Page:Lemerre - Anthologie des poètes français du XIXème siècle, t2, 1887.djvu/479

Le texte de cette page a été corrigé et est conforme au fac-similé.
455
VILLIERS DE L’ISLE-ADAM.


IV

AU BORD DE LA MER

 
Au sortir de ce bal nous suivîmes les grèves ;
Vers le toit d’un exil, au hasard du chemin,
Nous allions : une fleur se fanait dans sa main ;
C’était par un minuit d’étoiles et de rêves.
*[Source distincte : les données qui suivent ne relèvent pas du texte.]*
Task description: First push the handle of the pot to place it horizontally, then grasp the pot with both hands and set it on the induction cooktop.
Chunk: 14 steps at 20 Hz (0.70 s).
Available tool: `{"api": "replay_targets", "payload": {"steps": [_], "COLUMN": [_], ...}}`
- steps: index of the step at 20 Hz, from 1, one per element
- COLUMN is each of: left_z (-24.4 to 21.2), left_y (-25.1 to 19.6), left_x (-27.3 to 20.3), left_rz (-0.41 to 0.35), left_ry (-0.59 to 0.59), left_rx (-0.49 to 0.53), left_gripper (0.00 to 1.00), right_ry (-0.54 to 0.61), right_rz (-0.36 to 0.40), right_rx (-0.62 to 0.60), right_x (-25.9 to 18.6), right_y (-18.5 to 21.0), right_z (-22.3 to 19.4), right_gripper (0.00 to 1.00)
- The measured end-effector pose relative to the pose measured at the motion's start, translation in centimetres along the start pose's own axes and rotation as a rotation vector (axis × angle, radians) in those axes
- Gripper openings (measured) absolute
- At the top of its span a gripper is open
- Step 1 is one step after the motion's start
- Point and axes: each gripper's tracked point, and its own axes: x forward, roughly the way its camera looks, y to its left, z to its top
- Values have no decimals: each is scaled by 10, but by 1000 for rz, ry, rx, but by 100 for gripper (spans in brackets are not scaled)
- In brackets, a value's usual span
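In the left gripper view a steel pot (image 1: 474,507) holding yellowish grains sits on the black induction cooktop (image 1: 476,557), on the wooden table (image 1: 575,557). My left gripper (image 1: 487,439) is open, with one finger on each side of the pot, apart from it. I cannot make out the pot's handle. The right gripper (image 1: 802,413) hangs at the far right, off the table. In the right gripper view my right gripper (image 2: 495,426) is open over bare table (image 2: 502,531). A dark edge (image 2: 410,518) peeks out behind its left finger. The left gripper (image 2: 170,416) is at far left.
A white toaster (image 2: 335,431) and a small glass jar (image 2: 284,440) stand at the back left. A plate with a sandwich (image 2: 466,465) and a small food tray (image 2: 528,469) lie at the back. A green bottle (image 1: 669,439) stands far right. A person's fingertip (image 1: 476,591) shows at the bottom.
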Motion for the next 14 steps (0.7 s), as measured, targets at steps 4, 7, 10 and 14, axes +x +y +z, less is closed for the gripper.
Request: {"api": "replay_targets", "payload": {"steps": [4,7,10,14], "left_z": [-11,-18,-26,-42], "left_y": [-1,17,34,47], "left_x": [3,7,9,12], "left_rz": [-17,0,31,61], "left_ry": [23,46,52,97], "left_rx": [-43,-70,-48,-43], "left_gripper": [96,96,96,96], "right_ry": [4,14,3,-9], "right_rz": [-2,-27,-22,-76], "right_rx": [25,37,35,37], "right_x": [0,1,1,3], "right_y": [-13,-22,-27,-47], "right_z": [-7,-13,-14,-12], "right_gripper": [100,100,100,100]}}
Dans l’ombre, autour de nous, tombaient des flots foncés.
Vers les lointains d’opale et d’or, sur l’Atlantique,
L’outre-mer épandait sa lumière mystique,
Les algues parfumaient les espaces glacés ;

Les vieux échos sonnaient de la falaise entière !
Et les nappes de l’onde aux volutes sans frein
Écumaient, lourdement, contre les rocs d’airain.
Sur la dune brillaient les croix d’un cimetière.

Leur silence, pour nous, couvrait ce vaste bruit.
Elles ne tendaient plus, croix par l’ombre insultées,
Les couronnes de deuil, fleurs de morts, emportées
Dans les flots tonnants, par les tempêtes, la nuit.

Mais, de ces blancs tombeaux en pente sur la rive,
Sous la brume sacrée à des clartés pareils,
L’ombre questionnait en vain les grands sommeils :
Ils gardaient le secret de la Loi décisive.

Frileuse, elle voilait, d’un cachemire noir,
Son sein, royal exil de toutes mes pensées !
J’admirais cette femme aux paupières baissées,
Sphinx cruel, mauvais rêve, ancien désespoir.